Les combats dans l’amour

L’amour se manifeste de mille façons, et chacun le vit différemment.

Pendant des siècles pourtant, seule l’union entre un homme et une femme était considérée comme légitime. Le mariage n’avait qu’un objectif : fonder une famille. Les femmes, cantonnées aux tâches domestiques non rémunérées, étaient privées de droits fondamentaux jusqu’à une époque récente – impossible pour elles de posséder des biens ou même d’ouvrir un compte en banque.

Si aujourd’hui la situation s’est améliorée dans certains pays, le combat continue pour celles et ceux qui ne se reconnaissent pas dans cette vision restrictive de l’amour.

L’égalité dans le couple hétérosexuel : un combat quotidien

« Le personnel est politique » – ce célèbre slogan féministe des années 60-70 prend tout son sens dans les relations amoureuses hétérosexuelles, qui demeurent un terrain de lutte pour l’égalité femmes-hommes.

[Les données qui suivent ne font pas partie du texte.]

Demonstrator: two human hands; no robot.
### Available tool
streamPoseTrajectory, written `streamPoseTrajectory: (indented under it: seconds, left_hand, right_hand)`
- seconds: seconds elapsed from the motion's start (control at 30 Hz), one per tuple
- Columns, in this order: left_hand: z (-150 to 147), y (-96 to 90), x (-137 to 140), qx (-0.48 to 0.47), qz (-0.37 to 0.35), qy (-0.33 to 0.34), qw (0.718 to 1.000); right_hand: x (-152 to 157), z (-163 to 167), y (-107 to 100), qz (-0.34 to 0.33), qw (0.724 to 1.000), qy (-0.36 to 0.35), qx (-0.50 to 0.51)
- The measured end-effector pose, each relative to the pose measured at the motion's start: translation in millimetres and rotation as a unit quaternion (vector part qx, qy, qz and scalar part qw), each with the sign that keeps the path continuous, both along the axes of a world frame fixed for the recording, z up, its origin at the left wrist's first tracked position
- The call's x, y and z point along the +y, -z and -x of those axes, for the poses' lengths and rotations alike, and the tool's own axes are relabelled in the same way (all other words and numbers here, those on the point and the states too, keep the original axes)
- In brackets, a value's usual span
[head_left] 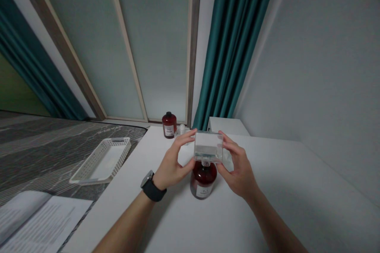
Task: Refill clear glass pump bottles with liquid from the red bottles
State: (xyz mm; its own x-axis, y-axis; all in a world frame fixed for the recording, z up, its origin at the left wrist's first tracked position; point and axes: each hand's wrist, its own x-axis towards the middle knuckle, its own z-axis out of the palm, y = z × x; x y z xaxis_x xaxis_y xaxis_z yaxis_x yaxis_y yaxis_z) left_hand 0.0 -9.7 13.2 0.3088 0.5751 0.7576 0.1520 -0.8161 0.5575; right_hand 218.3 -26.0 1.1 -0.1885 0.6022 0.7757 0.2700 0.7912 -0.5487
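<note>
both hands [175, 164] [237, 168] hold a clear box [208, 147] above a brown bottle [203, 180].

Clear box [208, 147]; dark red bottle [203, 178] (white label); teal curtain [234, 47]; white basket [102, 161].

Teal curtains [234, 47] flank frosted sliding panels [154, 47] behind a white table [297, 189].

Two brown bottles [203, 180] [169, 125], one clear box [208, 147], one basket [102, 161].
</note>
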Motion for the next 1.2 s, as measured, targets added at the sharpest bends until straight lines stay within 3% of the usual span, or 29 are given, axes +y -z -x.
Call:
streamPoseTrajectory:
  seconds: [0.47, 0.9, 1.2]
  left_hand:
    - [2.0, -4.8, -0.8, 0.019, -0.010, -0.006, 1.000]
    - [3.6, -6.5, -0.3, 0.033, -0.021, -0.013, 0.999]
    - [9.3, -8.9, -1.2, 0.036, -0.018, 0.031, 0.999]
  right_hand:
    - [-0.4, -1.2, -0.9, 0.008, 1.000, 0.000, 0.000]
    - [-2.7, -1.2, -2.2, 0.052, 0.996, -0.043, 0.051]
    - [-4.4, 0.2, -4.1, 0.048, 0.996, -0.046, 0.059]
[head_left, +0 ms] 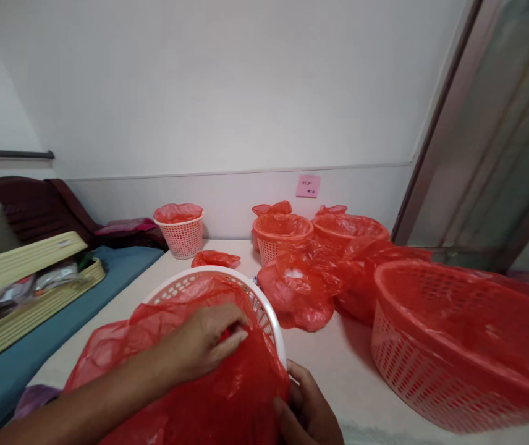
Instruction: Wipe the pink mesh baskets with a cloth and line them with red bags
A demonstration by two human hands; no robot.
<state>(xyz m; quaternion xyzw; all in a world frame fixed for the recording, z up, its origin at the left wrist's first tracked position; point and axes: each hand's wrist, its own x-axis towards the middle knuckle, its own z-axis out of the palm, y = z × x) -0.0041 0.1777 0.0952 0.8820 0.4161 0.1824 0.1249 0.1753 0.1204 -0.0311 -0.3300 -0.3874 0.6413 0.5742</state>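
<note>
Just in front of me stands a white plastic basket (271,321) with an openwork wall. A thin red plastic bag (227,395) lies across its mouth and spills over the near side. My left hand (209,340) reaches over the opening, fingers curled and closed on a fold of the bag. At the right side of the rim, my right hand (311,405) is closed with the bag's edge between thumb and fingers, against the basket. The basket's near side is hidden under the bag.
A large basket (413,352) lined in red stands at right. Behind are smaller lined baskets (183,238), crumpled red bags (296,290) and a pink note (308,185) on the wall. A blue-covered bench (120,269) with yellow slatted pieces (28,259) lies left.
</note>
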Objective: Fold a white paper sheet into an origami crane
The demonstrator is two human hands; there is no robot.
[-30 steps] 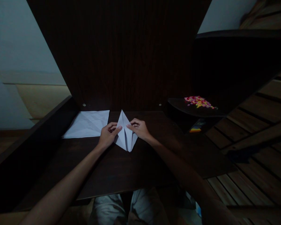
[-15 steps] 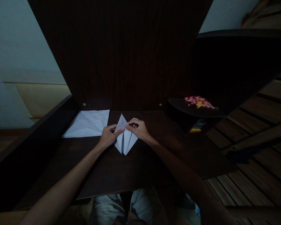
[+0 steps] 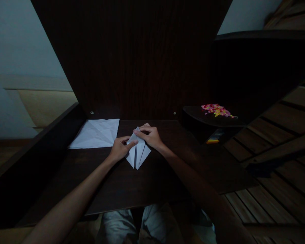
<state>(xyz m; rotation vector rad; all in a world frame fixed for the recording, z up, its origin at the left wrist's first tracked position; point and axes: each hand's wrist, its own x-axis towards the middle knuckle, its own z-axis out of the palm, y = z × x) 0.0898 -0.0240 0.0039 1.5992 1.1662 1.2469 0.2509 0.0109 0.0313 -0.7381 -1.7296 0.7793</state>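
Observation:
A white folded paper, shaped like a diamond with a split lower end, is held just over the dark table. My left hand grips its left edge, thumb on top and fingers partly hidden behind. Higher up, my right hand pinches the paper near its top point, with the fingers bent around the far side. Lower down, two points of the paper hang toward me, a narrow gap between them.
Creased white sheets lie at the table's back left. A dark board rises behind. At right, a curved shelf bears a heap of small pink, red and yellow pieces. A raised side panel bounds the left.
My right hand has slid up from the paper's middle to its top point. The paper has shifted slightly right and its top looks lower. My left hand has moved slightly right with it.

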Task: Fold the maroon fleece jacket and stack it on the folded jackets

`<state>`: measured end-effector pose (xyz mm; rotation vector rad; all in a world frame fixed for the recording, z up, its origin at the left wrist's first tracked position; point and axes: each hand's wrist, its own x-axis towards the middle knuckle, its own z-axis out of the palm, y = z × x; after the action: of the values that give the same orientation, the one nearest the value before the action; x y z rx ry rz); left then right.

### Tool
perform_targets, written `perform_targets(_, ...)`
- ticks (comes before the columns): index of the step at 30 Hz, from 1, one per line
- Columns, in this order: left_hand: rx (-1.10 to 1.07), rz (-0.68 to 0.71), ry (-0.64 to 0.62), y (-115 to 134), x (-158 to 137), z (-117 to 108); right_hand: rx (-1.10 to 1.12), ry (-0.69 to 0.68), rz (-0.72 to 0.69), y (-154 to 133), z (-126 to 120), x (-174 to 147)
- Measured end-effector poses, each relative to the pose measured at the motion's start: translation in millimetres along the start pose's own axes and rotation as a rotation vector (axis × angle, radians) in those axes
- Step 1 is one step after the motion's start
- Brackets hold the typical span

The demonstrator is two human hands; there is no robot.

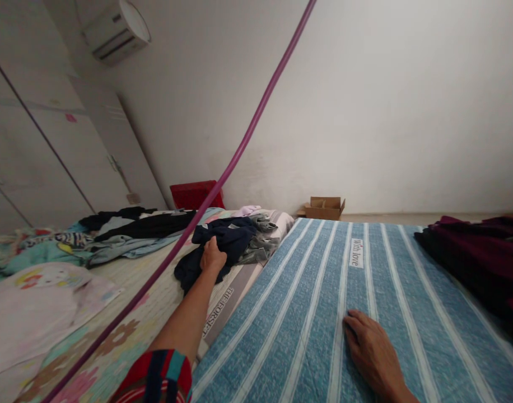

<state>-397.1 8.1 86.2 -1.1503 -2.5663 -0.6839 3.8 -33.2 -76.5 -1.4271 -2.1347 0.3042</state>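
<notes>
A: Status, near to far?

B: Nearest: right hand (372,350) flat, fingers spread, palm down on blue striped sheet (307,313). Holding nothing. Sheet bare around it, "With love" label (356,253) further up.

A: Left?

B: Left hand (212,256) stretched out, fingers closed on dark navy garment (223,240). Garment bunched, lying across the seam between floral bedding (126,330) and grey striped pillow (239,288). Not lifted yet, by the look of it.

A: Anything sorted already?

B: Hard to say. Dark maroon pile (475,252) at right edge of the sheet, maybe folded, maybe just dumped; too dim to tell. Nothing laid out on the blue sheet.

A: Left to do?

B: Most of it, probably. Grey clothes (260,240) just beyond the navy piece, touching it. Black and pale blue clothes (130,235) strewn further left, all loose.

A: Background?

B: Purple hoop (243,145) cutting diagonally across view. Red crate (193,195) and cardboard box (324,207) on floor by far wall. Wardrobe (50,140) left, air conditioner (116,31) up top.
</notes>
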Motion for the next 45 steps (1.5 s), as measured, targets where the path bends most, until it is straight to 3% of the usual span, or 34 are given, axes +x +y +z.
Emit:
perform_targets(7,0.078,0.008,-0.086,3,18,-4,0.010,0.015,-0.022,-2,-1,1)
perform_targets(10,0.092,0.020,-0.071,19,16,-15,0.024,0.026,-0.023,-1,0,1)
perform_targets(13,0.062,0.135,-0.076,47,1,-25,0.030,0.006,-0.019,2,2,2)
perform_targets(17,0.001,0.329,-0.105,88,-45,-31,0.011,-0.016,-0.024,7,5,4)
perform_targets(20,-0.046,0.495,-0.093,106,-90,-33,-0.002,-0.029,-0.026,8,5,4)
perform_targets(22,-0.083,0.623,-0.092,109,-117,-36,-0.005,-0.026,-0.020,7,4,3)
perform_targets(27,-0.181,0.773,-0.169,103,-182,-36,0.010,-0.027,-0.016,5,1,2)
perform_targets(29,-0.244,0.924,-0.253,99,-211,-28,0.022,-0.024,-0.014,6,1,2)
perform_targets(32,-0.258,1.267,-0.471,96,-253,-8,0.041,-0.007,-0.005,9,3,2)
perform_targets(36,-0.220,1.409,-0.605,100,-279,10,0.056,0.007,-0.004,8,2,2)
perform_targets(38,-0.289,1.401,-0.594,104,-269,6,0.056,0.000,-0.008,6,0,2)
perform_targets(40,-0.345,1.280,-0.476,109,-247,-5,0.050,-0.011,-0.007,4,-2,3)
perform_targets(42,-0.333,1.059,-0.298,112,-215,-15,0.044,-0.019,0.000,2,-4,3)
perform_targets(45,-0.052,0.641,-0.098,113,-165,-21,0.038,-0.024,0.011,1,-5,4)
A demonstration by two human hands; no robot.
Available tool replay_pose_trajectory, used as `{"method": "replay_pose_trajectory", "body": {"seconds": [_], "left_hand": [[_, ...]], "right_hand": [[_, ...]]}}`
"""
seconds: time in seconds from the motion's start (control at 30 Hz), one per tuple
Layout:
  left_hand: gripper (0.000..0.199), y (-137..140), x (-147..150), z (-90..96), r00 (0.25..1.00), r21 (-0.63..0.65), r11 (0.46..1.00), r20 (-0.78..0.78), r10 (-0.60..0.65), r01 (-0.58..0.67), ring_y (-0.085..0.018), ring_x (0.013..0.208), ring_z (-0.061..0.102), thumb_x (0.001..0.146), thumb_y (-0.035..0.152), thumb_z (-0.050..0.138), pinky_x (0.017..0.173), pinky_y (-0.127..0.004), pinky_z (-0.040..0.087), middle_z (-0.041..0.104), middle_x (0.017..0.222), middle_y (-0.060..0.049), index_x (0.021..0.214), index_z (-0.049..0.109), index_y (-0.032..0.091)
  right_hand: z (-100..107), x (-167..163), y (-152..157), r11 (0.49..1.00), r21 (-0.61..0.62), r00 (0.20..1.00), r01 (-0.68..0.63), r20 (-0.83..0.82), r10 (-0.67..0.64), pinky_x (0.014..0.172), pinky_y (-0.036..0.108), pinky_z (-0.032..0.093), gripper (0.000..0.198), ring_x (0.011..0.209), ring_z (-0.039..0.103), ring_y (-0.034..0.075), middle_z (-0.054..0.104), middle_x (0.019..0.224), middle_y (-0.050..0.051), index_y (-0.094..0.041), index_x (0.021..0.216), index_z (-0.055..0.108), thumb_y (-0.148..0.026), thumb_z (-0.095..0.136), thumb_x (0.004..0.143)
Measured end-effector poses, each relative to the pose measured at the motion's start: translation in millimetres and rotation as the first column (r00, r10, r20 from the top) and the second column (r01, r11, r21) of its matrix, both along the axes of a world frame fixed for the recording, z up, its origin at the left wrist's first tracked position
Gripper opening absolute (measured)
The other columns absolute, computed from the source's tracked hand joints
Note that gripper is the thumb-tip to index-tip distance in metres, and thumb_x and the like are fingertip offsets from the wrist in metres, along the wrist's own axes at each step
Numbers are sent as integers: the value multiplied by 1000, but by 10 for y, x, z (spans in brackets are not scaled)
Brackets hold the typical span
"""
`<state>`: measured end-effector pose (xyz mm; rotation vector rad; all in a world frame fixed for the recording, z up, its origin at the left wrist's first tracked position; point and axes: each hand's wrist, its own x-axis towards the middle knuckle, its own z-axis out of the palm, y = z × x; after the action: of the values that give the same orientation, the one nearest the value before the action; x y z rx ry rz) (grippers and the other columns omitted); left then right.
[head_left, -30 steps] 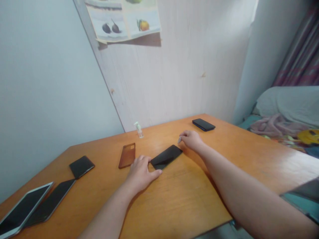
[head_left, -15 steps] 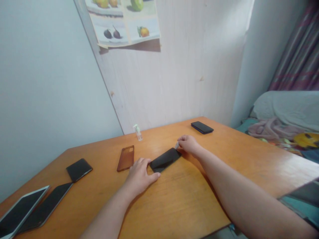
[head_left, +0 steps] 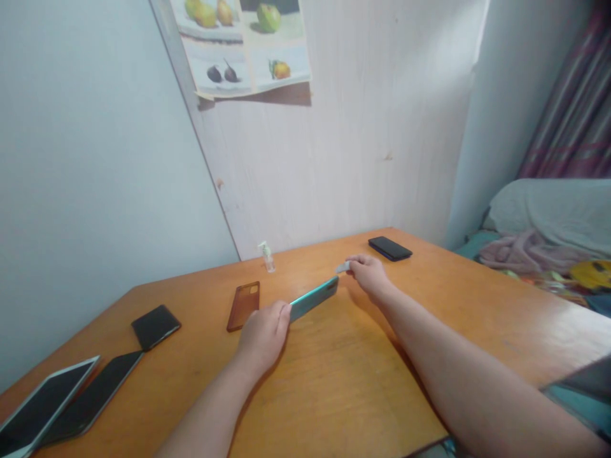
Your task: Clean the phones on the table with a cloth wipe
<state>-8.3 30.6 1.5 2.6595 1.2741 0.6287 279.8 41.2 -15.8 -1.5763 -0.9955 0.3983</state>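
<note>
My left hand (head_left: 265, 332) is closed on the near left end of a smartphone (head_left: 315, 300). The phone is tipped up on its long side, so its teal edge and greyish back show. At the phone's far right end, my right hand (head_left: 368, 275) pinches a small whitish flat piece (head_left: 342, 268), too small to name surely; it is close to the phone's corner. A brown see-through phone case (head_left: 244, 306) lies just left of my left hand, with its camera cutout at the far end.
On the wooden table (head_left: 344, 381) a pump bottle (head_left: 268, 259) stands near the wall. Another dark phone (head_left: 389, 248) lies at the back right. To the left are a black square item (head_left: 156, 327), a dark flat device (head_left: 98, 397) and a white-framed tablet (head_left: 45, 401).
My left hand has gripped the phone and tilted it up from lying flat, screen up. My right hand has moved slightly, and more of the whitish piece shows.
</note>
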Motion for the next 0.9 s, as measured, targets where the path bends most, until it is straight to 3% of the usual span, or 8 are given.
{"method": "replay_pose_trajectory", "body": {"seconds": [0.2, 0.37, 0.5, 0.67, 0.8, 0.9], "left_hand": [[36, 157, -39, -183, 936, -205, 978, 348, 47, 27, -20, 72, 60, 95, 44, 35, 66, -29, 41, 63, 73, -2, 79, 57, 21], [34, 214, -22, -292, 874, -379, 924, 466, 140, 54, -19, 69, 59, 90, 42, 40, 65, -28, 43, 64, 71, -1, 83, 62, 19], [41, 165, 10, -295, 861, -435, 899, 476, 178, 55, -21, 79, 62, 87, 54, 46, 69, -29, 46, 68, 84, -4, 93, 63, 17], [57, 96, 36, -309, 945, -336, 942, 306, 115, -6, -24, 87, 63, 69, 56, 72, 71, -29, 45, 68, 97, -6, 110, 56, 20], [52, 78, 49, -291, 980, -171, 983, 179, 92, -61, -25, 92, 61, 68, 49, 74, 74, -30, 43, 65, 101, -6, 109, 57, 22], [50, 57, 57, -260, 989, -115, 991, 122, 86, -72, -26, 96, 60, 68, 50, 72, 77, -31, 43, 63, 103, -7, 108, 60, 22]], "right_hand": [[3, -52, -15, 1000, 8, 999, -23, -34, 23, 56, 23, 45, 28, 63, 60, 15, 68, 72, 6, -13, 90, 69, -22, 49, 74], [-72, -113, 17, 996, -35, 996, -82, 22, 83, 59, 24, 46, 21, 64, 61, 15, 69, 73, 6, -14, 87, 67, -20, 50, 76], [-148, -185, 30, 986, -88, 983, -141, 106, 150, 64, 24, 47, 19, 69, 63, 16, 70, 76, 5, -16, 86, 67, -17, 52, 76], [-203, -253, 17, 974, -145, 952, -176, 226, 206, 64, 24, 46, 17, 72, 63, 16, 70, 77, 3, -17, 84, 68, -18, 54, 75], [-178, -276, -20, 969, -172, 927, -179, 300, 225, 65, 24, 44, 19, 74, 63, 17, 70, 78, 3, -19, 85, 69, -19, 53, 75], [-149, -269, -40, 970, -178, 913, -169, 343, 222, 66, 25, 43, 21, 77, 62, 17, 70, 82, 3, -19, 88, 69, -20, 52, 76]]}}
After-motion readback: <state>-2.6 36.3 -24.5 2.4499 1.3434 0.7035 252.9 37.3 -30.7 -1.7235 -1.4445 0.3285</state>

De nos jours, la répartition inégale des tâches domestiques pèse encore lourdement sur les femmes, freinant souvent leur évolution professionnelle. Cette disparité économique les place dans une position de vulnérabilité, parfois même de dépendance. Certaines se retrouvent ainsi prisonnières de relations toxiques, voire violentes, faute d’autonomie financière. Si les mentalités évoluent, le chemin vers des relations véritablement égalitaires reste un défi quotidien pour de nombreuses femmes.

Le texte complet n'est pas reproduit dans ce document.